### PROBLEM
Every line of the listing should be transcribed exactly, with nothing left out.

### AVAILABLE DATA
"""

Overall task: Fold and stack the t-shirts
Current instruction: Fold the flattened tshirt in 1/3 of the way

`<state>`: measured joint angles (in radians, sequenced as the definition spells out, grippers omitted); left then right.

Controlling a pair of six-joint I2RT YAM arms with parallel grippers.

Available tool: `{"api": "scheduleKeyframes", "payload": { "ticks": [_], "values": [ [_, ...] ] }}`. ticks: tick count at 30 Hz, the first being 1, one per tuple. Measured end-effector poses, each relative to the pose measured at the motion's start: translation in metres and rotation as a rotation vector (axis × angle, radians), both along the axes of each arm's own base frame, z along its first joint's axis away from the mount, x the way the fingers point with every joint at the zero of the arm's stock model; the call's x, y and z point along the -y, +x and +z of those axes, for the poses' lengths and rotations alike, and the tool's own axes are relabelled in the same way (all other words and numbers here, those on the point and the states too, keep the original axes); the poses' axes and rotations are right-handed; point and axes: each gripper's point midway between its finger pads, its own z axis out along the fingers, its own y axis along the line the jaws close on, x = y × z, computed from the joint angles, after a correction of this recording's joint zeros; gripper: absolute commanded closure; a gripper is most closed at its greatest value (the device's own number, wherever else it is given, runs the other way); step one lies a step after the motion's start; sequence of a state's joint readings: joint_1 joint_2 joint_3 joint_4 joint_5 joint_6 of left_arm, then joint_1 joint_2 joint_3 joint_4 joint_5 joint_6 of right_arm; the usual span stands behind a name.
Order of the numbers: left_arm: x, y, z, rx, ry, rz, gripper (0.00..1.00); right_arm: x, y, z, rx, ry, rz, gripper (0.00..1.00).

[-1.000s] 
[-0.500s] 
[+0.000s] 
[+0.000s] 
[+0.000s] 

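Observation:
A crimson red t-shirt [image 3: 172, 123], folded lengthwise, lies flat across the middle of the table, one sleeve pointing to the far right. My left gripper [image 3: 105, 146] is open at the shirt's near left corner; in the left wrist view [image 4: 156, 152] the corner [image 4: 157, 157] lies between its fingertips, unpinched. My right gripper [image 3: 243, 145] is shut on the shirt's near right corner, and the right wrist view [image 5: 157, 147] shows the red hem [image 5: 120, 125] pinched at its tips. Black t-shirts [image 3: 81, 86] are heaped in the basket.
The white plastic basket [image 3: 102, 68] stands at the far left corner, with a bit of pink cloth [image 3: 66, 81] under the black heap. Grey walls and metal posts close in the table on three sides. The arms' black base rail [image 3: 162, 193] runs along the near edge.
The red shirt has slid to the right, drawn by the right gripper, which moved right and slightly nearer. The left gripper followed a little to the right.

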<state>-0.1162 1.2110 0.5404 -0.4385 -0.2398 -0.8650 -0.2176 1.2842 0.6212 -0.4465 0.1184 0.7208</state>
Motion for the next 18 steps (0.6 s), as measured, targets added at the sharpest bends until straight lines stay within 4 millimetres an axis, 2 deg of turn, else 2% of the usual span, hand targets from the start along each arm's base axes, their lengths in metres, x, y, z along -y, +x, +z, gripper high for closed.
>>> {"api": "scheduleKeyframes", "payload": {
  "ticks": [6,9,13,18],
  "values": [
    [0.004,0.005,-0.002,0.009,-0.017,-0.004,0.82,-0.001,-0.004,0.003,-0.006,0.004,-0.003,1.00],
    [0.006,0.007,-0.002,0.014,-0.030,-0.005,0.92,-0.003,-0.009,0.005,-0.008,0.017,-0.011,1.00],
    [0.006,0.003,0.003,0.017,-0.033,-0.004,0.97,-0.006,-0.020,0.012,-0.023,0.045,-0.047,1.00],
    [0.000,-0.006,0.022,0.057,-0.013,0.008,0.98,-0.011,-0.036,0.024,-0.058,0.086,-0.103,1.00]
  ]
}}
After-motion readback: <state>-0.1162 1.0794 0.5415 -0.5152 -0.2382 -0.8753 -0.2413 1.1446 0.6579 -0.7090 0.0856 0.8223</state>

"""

### RESPONSE BOX
Overall task: Fold and stack the t-shirts
Current instruction: Fold the flattened tshirt in 1/3 of the way

`<state>`: measured joint angles (in radians, sequenced as the definition spells out, grippers omitted); left then right.

Controlling a pair of six-joint I2RT YAM arms with parallel grippers.

Available tool: `{"api": "scheduleKeyframes", "payload": { "ticks": [_], "values": [ [_, ...] ] }}`. ticks: tick count at 30 Hz, the first being 1, one per tuple. Measured end-effector poses, each relative to the pose measured at the motion's start: translation in metres and rotation as a rotation vector (axis × angle, radians), both along the axes of each arm's own base frame, z along its first joint's axis away from the mount, x the way the fingers point with every joint at the zero of the arm's stock model; the call's x, y and z point along the -y, +x and +z of those axes, for the poses' lengths and rotations alike, and the tool's own axes are relabelled in the same way (all other words and numbers here, those on the point and the states too, keep the original axes); the poses' axes and rotations are right-handed; point and axes: each gripper's point midway between its finger pads, its own z axis out along the fingers, its own y axis along the line the jaws close on, x = y × z, computed from the joint angles, after a correction of this recording's joint zeros; gripper: absolute commanded closure; a gripper is most closed at its greatest value (the device's own number, wherever else it is given, runs the other way); step one lies a step after the motion's start; sequence of a state's joint readings: joint_1 joint_2 joint_3 joint_4 joint_5 joint_6 of left_arm, then joint_1 joint_2 joint_3 joint_4 joint_5 joint_6 of right_arm; the usual span stands behind a name.
Order of the numbers: left_arm: x, y, z, rx, ry, rz, gripper (0.00..1.00); right_arm: x, y, z, rx, ry, rz, gripper (0.00..1.00).

[-1.000s] 
[-0.500s] 
[+0.000s] 
[+0.000s] 
[+0.000s] 

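Observation:
A crimson red t-shirt [image 3: 172, 123], folded lengthwise, lies flat across the middle of the table, one sleeve pointing to the far right. My left gripper [image 3: 105, 146] is open at the shirt's near left corner; in the left wrist view [image 4: 156, 152] the corner [image 4: 157, 157] lies between its fingertips, unpinched. My right gripper [image 3: 243, 145] is shut on the shirt's near right corner, and the right wrist view [image 5: 157, 147] shows the red hem [image 5: 120, 125] pinched at its tips. Black t-shirts [image 3: 81, 86] are heaped in the basket.
The white plastic basket [image 3: 102, 68] stands at the far left corner, with a bit of pink cloth [image 3: 66, 81] under the black heap. Grey walls and metal posts close in the table on three sides. The arms' black base rail [image 3: 162, 193] runs along the near edge.
The red shirt has slid to the right, drawn by the right gripper, which moved right and slightly nearer. The left gripper followed a little to the right.
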
<state>-0.1162 1.2110 0.5404 -0.4385 -0.2398 -0.8650 -0.2176 1.2842 0.6212 -0.4465 0.1184 0.7208</state>
Motion for the next 18 steps (0.6 s), as measured, targets added at the sharpest bends until straight lines stay within 4 millimetres an axis, 2 deg of turn, else 2% of the usual span, hand targets from the start along each arm's base axes, their lengths in metres, x, y, z along -y, +x, +z, gripper high for closed.
>>> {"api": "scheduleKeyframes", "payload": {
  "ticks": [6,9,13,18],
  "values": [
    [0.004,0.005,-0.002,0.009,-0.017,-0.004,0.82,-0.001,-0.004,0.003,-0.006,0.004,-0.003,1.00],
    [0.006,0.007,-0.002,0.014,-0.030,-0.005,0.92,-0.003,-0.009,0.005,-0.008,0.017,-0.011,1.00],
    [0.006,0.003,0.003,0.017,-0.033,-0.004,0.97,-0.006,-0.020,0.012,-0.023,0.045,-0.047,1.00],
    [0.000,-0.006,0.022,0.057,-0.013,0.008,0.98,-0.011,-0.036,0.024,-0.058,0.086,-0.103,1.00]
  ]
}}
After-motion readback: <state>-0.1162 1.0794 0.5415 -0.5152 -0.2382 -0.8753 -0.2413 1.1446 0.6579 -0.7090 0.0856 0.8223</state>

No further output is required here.